**About this task:** Return the listing exactly, please; no pictures.

**Recorded data:**

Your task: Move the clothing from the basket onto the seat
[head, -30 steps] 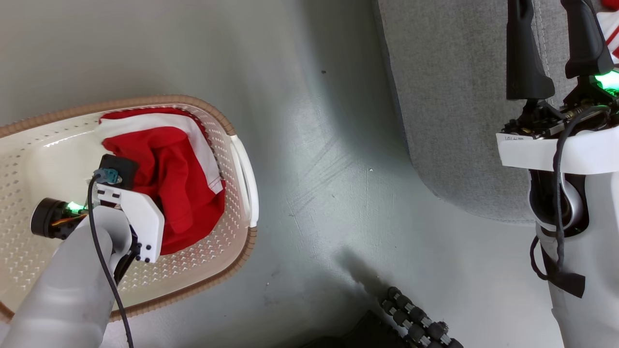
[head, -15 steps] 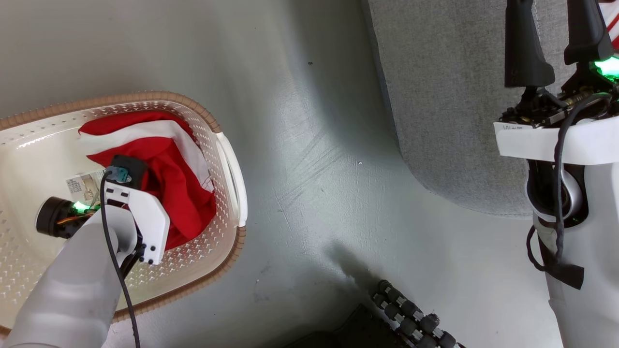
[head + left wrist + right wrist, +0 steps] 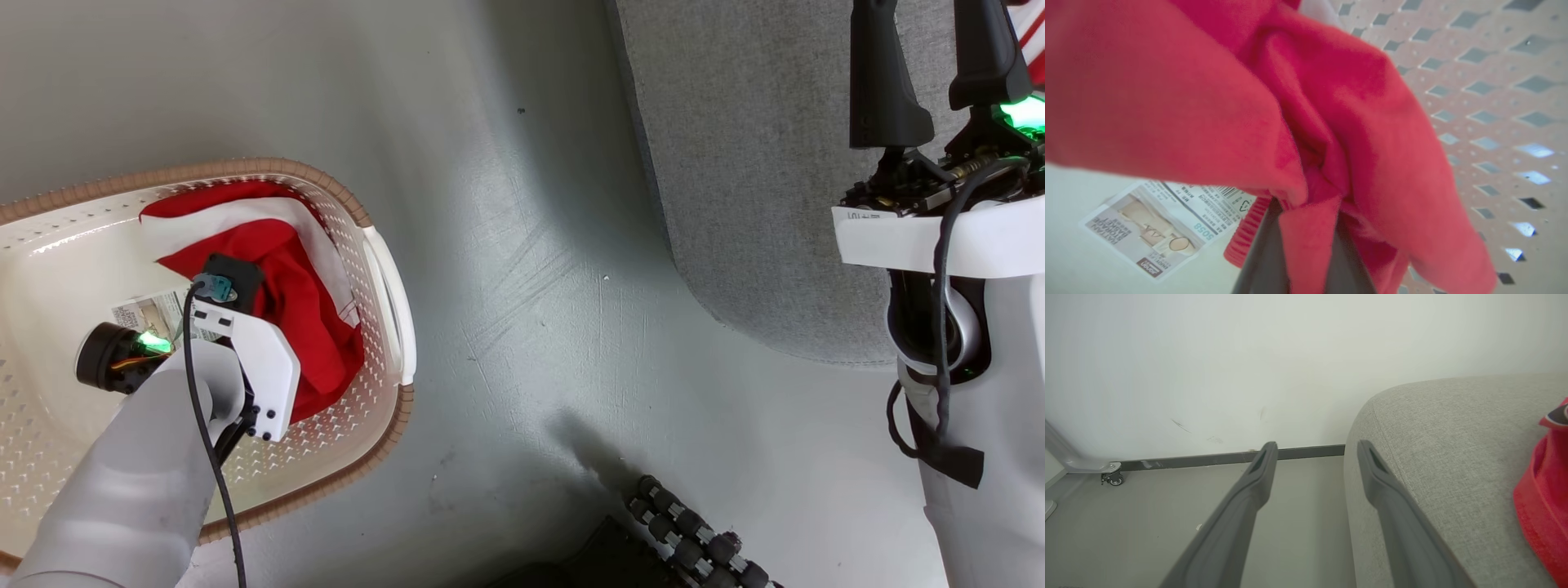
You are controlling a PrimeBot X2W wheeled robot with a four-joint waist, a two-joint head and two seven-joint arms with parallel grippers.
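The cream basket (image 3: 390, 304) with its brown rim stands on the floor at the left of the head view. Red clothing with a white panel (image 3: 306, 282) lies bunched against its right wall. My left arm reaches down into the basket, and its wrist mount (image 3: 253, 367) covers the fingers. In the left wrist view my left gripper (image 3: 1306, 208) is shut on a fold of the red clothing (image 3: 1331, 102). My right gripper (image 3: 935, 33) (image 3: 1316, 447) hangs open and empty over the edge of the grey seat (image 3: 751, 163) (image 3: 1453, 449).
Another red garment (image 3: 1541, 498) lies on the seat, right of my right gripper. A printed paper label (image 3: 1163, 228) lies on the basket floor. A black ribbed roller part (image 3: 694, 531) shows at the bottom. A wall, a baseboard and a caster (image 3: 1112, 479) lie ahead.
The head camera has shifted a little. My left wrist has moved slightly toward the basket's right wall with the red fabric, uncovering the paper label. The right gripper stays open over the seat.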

**Exercise answer:**
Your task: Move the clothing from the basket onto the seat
[head, -30 steps] 
[head, -15 steps] 
[head + left wrist + right wrist, +0 steps] 
You are controlling a PrimeBot X2W wheeled robot with a four-joint waist, a two-joint head and two seven-joint arms with parallel grippers.
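The cream basket (image 3: 390, 304) with its brown rim stands on the floor at the left of the head view. Red clothing with a white panel (image 3: 306, 282) lies bunched against its right wall. My left arm reaches down into the basket, and its wrist mount (image 3: 253, 367) covers the fingers. In the left wrist view my left gripper (image 3: 1306, 208) is shut on a fold of the red clothing (image 3: 1331, 102). My right gripper (image 3: 935, 33) (image 3: 1316, 447) hangs open and empty over the edge of the grey seat (image 3: 751, 163) (image 3: 1453, 449).
Another red garment (image 3: 1541, 498) lies on the seat, right of my right gripper. A printed paper label (image 3: 1163, 228) lies on the basket floor. A black ribbed roller part (image 3: 694, 531) shows at the bottom. A wall, a baseboard and a caster (image 3: 1112, 479) lie ahead.
The head camera has shifted a little. My left wrist has moved slightly toward the basket's right wall with the red fabric, uncovering the paper label. The right gripper stays open over the seat.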

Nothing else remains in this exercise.